4 - Types of data to support OTC medicine applications
4.1 Literature-based submissions
If you do not have your own supportive data, but have published scientific literature you consider to be supportive of an application, you may opt for a literature based submission (LBS). Examples where this may be appropriate include the following types of applications:
- changes to indications or label claims
- changes to directions for use
- changes to clinical or non-clinical aspects of the Product Information
- new medicine applications (less common).
Mixed applications (part LBS, part complete study reports) may also be appropriate.
Requirements for literature-based OTC medicine submissions
Our OTC requirements for literature based submissions are essentially the same as for prescription medicines except that:
- You do not need to consult or gain approval of LBS search strategies prior to submitting your application.
- We do not have a formal pre-submission phase for OTC medicine applications.
You will need to conduct a systematic literature search for most literature based submissions, including those in support of new indications or label claims.
For further guidance on when an LBS may be suitable and what type of LBS to prepare, refer to the Pre-submission guidance for literature based submissions.
Standard reference texts
For some very old medicines where evidence from published studies is not available to be submitted, the use of standard reference texts such as the Handbook of Non-prescription Drugs (American Pharmacists Association, USA) may be acceptable as part of a LBS not based on a systematic search of the literature.
However, limited clinical reports of efficacy alone or anecdotal reports (e.g. in Martindale "xxx has also been used in ...") are not regarded as evidence of safety and efficacy.
If you are unsure of requirements, contact OTC Medicines.
Follow the guidance on dossier requirements for literature searches to compile your submission dossier.
Include any advice we give you about your literature search in Module 1.5.1 of the dossier.
4.2 Clinical trial reports
Provide full clinical trial reports where clinical data are required, unless providing a literature based submission.
Present clinical data as specified in the following CTD modules:
- Modules 2.5 Clinical Overview - provides a critical analysis of the clinical data in the dossier
- Module 2.7 Clinical Summary - provides a detailed, factual summary of all of the clinical information provided
- Module 5 Clinical Study Reports.
Good clinical practice
Ensure that all phases of clinical investigation are conducted in accordance with Good Clinical Practice (GCP) guidelines. You will need to include a statement regarding GCP compliance in the Clinical Overview (Module 2.5 of the CTD).
Clinical trials information and guidance
We have adopted a large number of European Union (EU) clinical guidelines, some with annotations. Some key clinical guidelines adopted include:
- Note for Guidance on Coordinating Investigator Signature of Clinical Study Reports (CPMP/EWP/2747/00)
- Note for Guidance on Structure and Content of Clinical Study Reports (CPMP/ICH/137/95)
- Note for Guidance on General Considerations for Clinical Trials (CPMP/ICH/291/95)
- Note for Guidance on Statistical Principles for Clinical Trials (CPMP/ICH/363/96)
- Note for Guidance on Choice of Control Groups in Clinical Trials (CPMP/ICH/364/96)

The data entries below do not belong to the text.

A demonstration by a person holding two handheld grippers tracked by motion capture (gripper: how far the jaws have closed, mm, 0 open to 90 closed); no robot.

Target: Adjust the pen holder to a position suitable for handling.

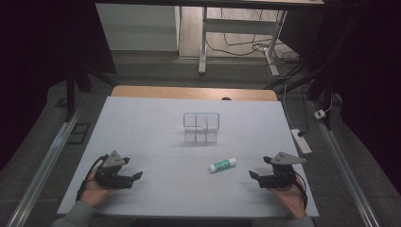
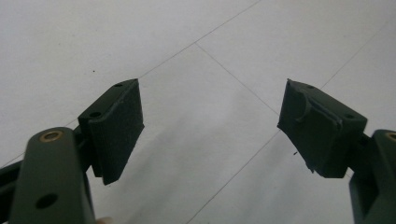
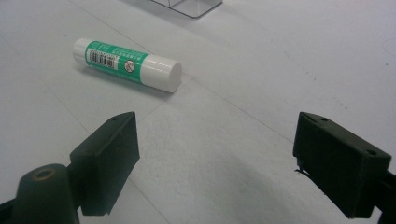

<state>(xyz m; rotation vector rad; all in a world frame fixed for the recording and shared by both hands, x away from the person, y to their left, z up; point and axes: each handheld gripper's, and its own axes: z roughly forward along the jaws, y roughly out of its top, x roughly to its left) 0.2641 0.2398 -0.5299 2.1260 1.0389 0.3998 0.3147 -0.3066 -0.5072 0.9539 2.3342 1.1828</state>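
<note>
The glue stick (image 1: 222,165) lay on its side on the white surface (image 1: 156,127), and I take it as the landmark. It was white with a green label; the label carried a barcode and a round prohibition sign, but the small printed lines were too fine to read. In the right gripper view the glue stick (image 3: 127,64) lay ahead of the right tongs (image 3: 215,158), well apart from them, with its cap end toward that camera. The right tongs (image 1: 256,177) rested to the right of the glue stick and a little nearer to the person, jaws released and wide, with nothing between them. The left tongs (image 1: 137,176) rested far to the left of the glue stick, also released and empty; in the left gripper view only bare surface lay between their pads (image 2: 116,128). Beyond the glue stick, farther from the person, stood a clear plastic organizer (image 1: 201,127) with several compartments.
</note>
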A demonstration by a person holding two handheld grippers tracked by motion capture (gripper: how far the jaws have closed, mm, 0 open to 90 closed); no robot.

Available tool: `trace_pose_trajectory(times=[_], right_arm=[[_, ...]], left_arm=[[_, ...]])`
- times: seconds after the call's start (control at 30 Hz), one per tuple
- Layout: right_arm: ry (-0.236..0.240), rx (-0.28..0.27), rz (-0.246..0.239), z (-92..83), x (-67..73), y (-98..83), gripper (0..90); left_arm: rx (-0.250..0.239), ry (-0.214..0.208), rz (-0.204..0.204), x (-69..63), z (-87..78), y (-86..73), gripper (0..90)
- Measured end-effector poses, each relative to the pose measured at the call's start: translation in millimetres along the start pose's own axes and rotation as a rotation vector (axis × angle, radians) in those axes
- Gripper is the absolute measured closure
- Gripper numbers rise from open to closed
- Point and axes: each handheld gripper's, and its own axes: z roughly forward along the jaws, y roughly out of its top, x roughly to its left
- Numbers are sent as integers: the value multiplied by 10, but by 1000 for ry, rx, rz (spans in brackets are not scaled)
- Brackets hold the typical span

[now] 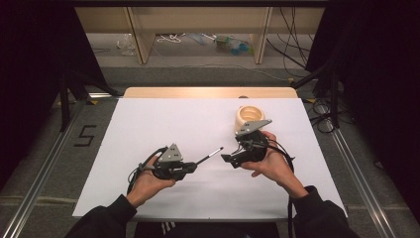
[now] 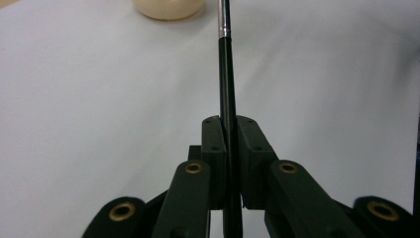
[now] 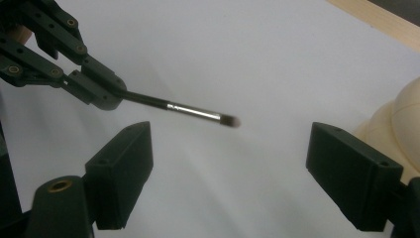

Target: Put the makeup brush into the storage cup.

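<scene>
From the high view, your left gripper (image 1: pixel 190 167) sat low on the white table sheet (image 1: pixel 148 129), jaws pinching a thin black brush with a silver ferrule (image 1: pixel 210 155) that stuck out toward your right gripper (image 1: pixel 229 159). A cream round ceramic holder (image 1: pixel 249 115) stood just behind your right hand (image 1: pixel 271 163), near the far right of the sheet. Loads of bare white to the left and at the far edge, where a pale wooden table edge (image 1: pixel 208 92) peeked out.

In the left gripper view, the jaws were pressed in on the black brush handle (image 2: pixel 228 109), which ran straight up the middle. The cream holder (image 2: pixel 168 7) sat at the top edge, just left of the brush line, with open sheet on both sides.

In the right gripper view, your own jaws were spread wide with nothing between them. The left gripper (image 3: pixel 106 99) came in from the upper left with the brush (image 3: pixel 193 111), its tip hanging above the gap. The cream holder (image 3: pixel 396 124) sat just behind the right-hand jaw, and the wooden edge (image 3: pixel 381 25) cut across the top corner.
</scene>
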Motion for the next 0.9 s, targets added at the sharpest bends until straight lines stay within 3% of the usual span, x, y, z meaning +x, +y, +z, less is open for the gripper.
trace_pose_trajectory(times=[0.13,0.17,0.2,0.23,0.37,0.4,0.43,0.5,0.63,0.8,0.9], right_arm=[[6,-29,33,-14,-30,-44,197],[6,-29,33,-14,-30,-44,197],[3,-44,47,-10,-40,-60,197],[17,-73,96,-7,-53,-86,194],[38,-121,142,16,-68,-131,179],[40,-125,152,22,-71,-144,171],[60,-138,171,36,-73,-157,173],[91,-165,212,64,-69,-174,166],[111,-211,225,95,-47,-183,162],[185,-284,284,141,-14,-188,163],[177,-305,286,149,-4,-184,162]], left_arm=[[-36,5,-32,10,-12,7,835],[-45,4,-66,7,-25,9,835],[-58,1,-83,11,-45,13,835],[-76,1,-78,12,-65,25,835],[-112,6,-113,10,-106,53,835],[-120,10,-103,16,-118,57,835],[-132,11,-125,9,-125,56,835],[-146,21,-119,22,-146,68,835],[-187,38,-138,21,-167,71,835],[-213,52,-139,11,-189,80,835],[-230,58,-141,0,-194,92,835]])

- Note for guidance on clinical requirements for locally applied, locally acting products containing known constituents (CPMP/EWP/239/95 final)
Other clinical EU guidelines adopted in Australia that pertain to specific medicines, clinical aspects or study methodology may also be relevant to your application.
4.3 Non-clinical studies
- medicines with new ingredients (actives or excipients)
- new fixed dose combinations
- new routes of administration for an ingredient
- higher doses of active or excipient ingredients, or use over a longer period of time, than currently approved. Contact OTC Medicines if you are unsure
- medicines with impurity limits that are above those allowed without justification in the Guidelines on quality aspects of OTC Medicines.
Where there is a substantial history of use in comparable regulatory jurisdictions (e.g. UK, Canada, US), we may accept a justification based on safety-in-use substantiation from post-market information in place of non-clinical data.
Related information and guidance
4.4 Post-market information
Post-market information may provide further support for safety where aspects of the medicine are new to the Australian market but have been available for some time overseas. Examples may include applications for new:
- active ingredients
- fixed dose combinations
- proposed indications
- directions for use.
Where appropriate, include relevant post-market information as follows:
- details of adverse medicine reaction reports from Australia and/or from relevant authorities in countries with similar regulatory systems to Australia
- copies of relevant 'Periodic safety update reports' (PSURs).